Elastic energy approach to the strain relaxation mechanism by dislocation splitting and slip in twist-bonded substrates

Abstract

The strain relaxation mechanism by the splitting and slip of a cross grid of dislocations in a heteroepitaxial film on a thin twist-bonded substrate is analytically investigated by considering the energy change due to the slip of the dislocation arrays. In this mechanism, the dislocation arrays resulting from the splitting of a cross grid of screw dislocations in the interface between the twist-bonded substrate and the supporting bulk substrate move toward the interface between the heteroepitaxial film and the twist-bonded substrate so that the mismatch strain is relieved. The energy change consisting of the interaction energy between the dislocation arrays and their images and the interaction energy between the two split dislocation arrays is obtained in the semi-infinite isotropic elastic solid. If the initial screw dislocation arrays dissociate into two partial dislocation arrays, the stacking fault energy must be added in the energy change.

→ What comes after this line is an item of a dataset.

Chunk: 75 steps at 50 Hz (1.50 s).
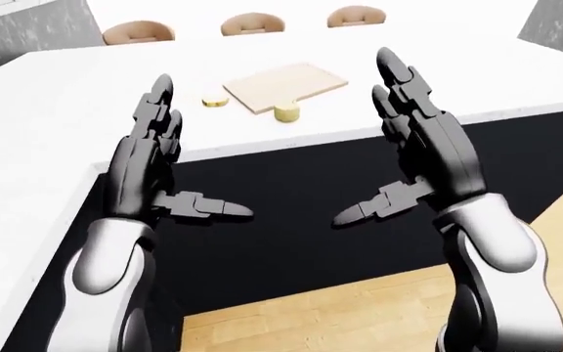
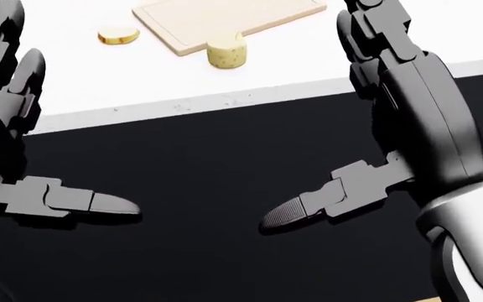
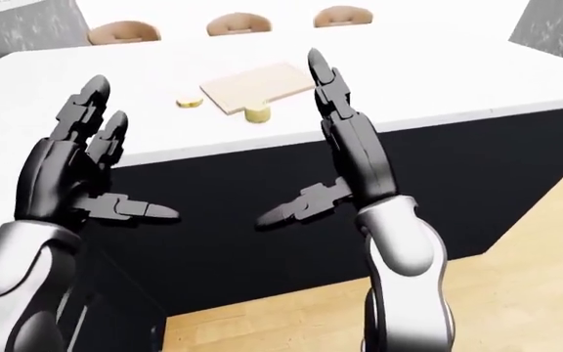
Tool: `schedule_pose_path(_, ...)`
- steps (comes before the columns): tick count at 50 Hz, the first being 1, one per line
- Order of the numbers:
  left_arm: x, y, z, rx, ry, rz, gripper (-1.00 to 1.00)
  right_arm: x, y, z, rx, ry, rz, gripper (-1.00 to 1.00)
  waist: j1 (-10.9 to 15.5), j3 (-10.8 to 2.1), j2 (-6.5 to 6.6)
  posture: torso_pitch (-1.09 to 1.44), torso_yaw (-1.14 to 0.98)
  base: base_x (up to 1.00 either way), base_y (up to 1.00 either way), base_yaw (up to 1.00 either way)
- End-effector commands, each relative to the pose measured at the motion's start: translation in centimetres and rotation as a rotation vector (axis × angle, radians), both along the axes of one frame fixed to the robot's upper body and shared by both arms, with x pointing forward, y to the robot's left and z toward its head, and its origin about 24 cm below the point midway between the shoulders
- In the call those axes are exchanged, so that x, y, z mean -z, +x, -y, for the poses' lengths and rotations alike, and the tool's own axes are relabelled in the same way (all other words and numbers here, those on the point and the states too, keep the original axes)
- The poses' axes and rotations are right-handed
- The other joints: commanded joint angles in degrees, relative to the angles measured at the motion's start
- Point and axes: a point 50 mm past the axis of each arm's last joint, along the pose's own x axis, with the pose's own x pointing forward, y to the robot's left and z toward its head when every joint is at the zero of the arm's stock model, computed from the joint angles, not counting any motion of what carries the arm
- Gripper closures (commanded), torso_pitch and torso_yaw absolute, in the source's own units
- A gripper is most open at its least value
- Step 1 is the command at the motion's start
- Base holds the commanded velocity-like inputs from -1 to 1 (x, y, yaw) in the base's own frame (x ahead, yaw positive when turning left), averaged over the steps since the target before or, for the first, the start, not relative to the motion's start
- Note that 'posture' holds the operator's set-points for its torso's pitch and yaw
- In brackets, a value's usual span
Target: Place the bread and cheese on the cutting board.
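A light wooden cutting board (image 1: pixel 283 86) lies on the white island counter (image 1: pixel 477 73), beyond both hands. A flat round bread slice (image 1: pixel 215 101) lies on the counter just left of the board. A small yellow cheese piece (image 1: pixel 288 112) stands at the board's near edge, touching or just off it; all three also show at the top of the head view, with the cheese (image 2: pixel 227 54) nearest. My left hand (image 1: pixel 198 150) and right hand (image 1: pixel 365 139) are raised, palms facing each other, fingers spread, open and empty, short of the counter.
The island's black side panel (image 1: pixel 291 213) faces me below the counter edge. The white counter continues down the left side (image 1: pixel 27 183). Three tan chair backs (image 1: pixel 252 23) stand beyond the island. Wooden floor (image 1: pixel 359 308) shows at the bottom right.
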Motion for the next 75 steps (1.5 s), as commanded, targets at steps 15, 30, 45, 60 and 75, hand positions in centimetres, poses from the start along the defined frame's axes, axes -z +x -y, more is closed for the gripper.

The thickness of the twist-bonded substrate at the zero of the energy change becomes the critical thickness at which the strain relaxation mechanism can be operative. The results show that the strain relaxation due to the slip of 60° perfect dislocation arrays does not tend to occur while the strain relaxation due to the slip of 30° partial dislocation arrays is possible if the twist angle is low and if the thickness of the twist-bonded substrate is small. Whether this mechanism was possible in the experiments in the literature is discussed.